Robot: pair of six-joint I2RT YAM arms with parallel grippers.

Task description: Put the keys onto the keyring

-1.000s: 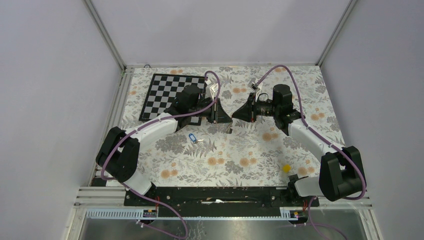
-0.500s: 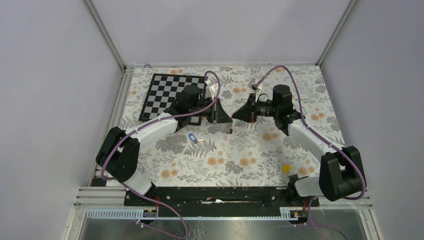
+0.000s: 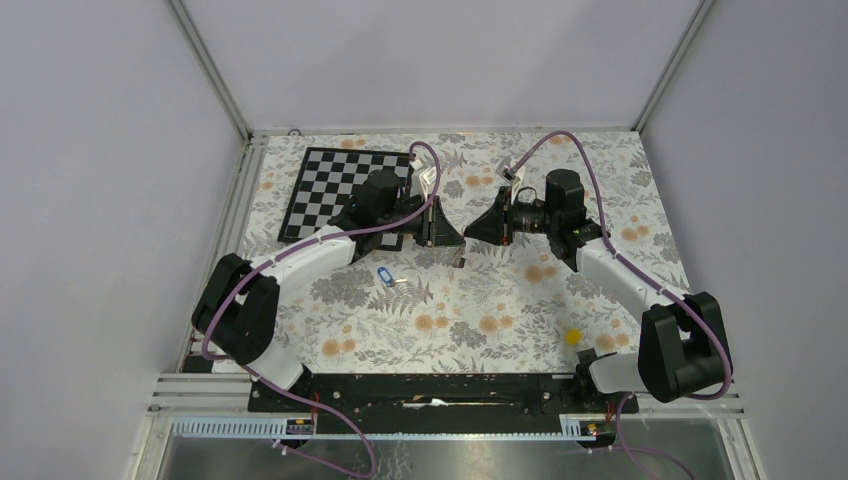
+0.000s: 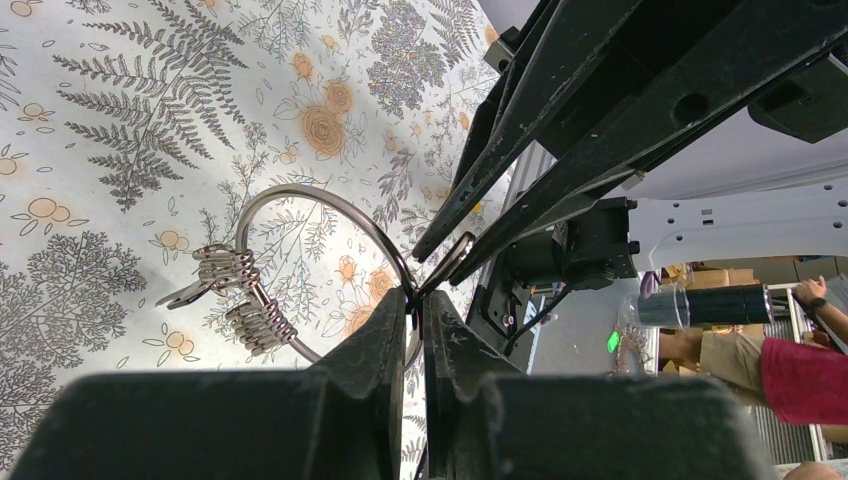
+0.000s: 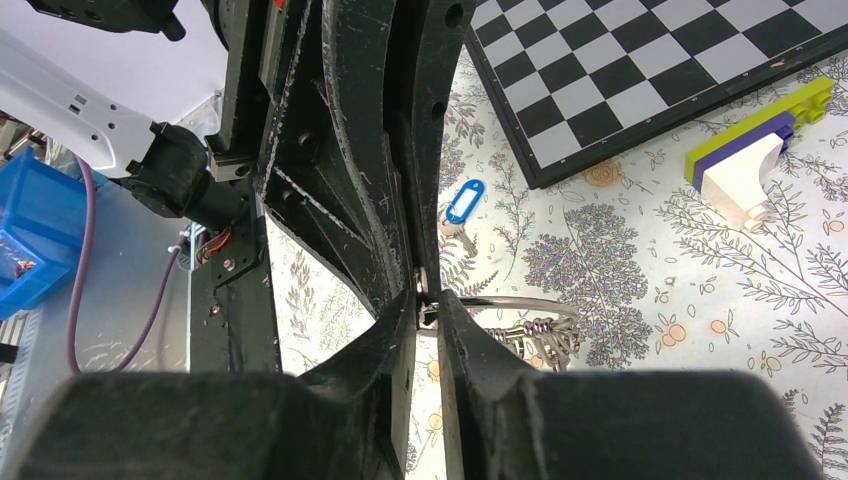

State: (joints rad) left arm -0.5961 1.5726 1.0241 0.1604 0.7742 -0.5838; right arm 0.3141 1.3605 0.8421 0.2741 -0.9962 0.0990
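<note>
Both arms meet tip to tip over the middle of the table (image 3: 520,300); the left gripper (image 4: 415,300) is clamped tight on the ring (image 4: 292,188), jaws all but touching with only the wire between them. The ring is held up off the table, its loop running away from those tips, with the fan (image 4: 245,300) of little metal pieces strung on its far side.

The right gripper (image 5: 425,305) comes in from the opposite side, jaws barely parted and nipped on a thin silver blade; that's the second key (image 4: 455,250), I judge, though its head is hidden between the fingers.

Here's the crux: the blade lies along the right fingers, pointing straight at the wire; its tip sits touching or just beside the ring, right where the left jaws pinch it. From the right wrist the ring looks nearly edge-on, sweeping off to one side. So the right arm should do the threading while the left only holds; whether the tip has caught the ring's split, I can't tell.

The blue key (image 5: 462,200) lies flat on the table, well apart from the ring and nearer the left arm; it's not yet on.
</note>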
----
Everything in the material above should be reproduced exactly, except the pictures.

Answer to the problem
Robot: pair of six-joint I2RT YAM arms with parallel grippers.

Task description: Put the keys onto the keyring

-1.000s: 
-0.500s: 
+0.000s: 
+0.000s: 
+0.000s: 

State: (joints rad) left arm -0.5961 1.5726 1.0241 0.1604 0.7742 -0.5838; right arm 0.3141 1.3605 0.8421 0.2741 -0.9962 0.0990
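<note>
Both arms meet tip to tip over the middle of the table (image 3: 520,300); the left gripper (image 4: 415,300) is clamped tight on the ring (image 4: 292,188), jaws all but touching with only the wire between them. The ring is held up off the table, its loop running away from those tips, with the fan (image 4: 245,300) of little metal pieces strung on its far side.

The right gripper (image 5: 425,305) comes in from the opposite side, jaws barely parted and nipped on a thin silver blade; that's the second key (image 4: 455,250), I judge, though its head is hidden between the fingers.

Here's the crux: the blade lies along the right fingers, pointing straight at the wire; its tip sits touching or just beside the ring, right where the left jaws pinch it. From the right wrist the ring looks nearly edge-on, sweeping off to one side. So the right arm should do the threading while the left only holds; whether the tip has caught the ring's split, I can't tell.

The blue key (image 5: 462,200) lies flat on the table, well apart from the ring and nearer the left arm; it's not yet on.
</note>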

For this exercise, nothing more remains to be done.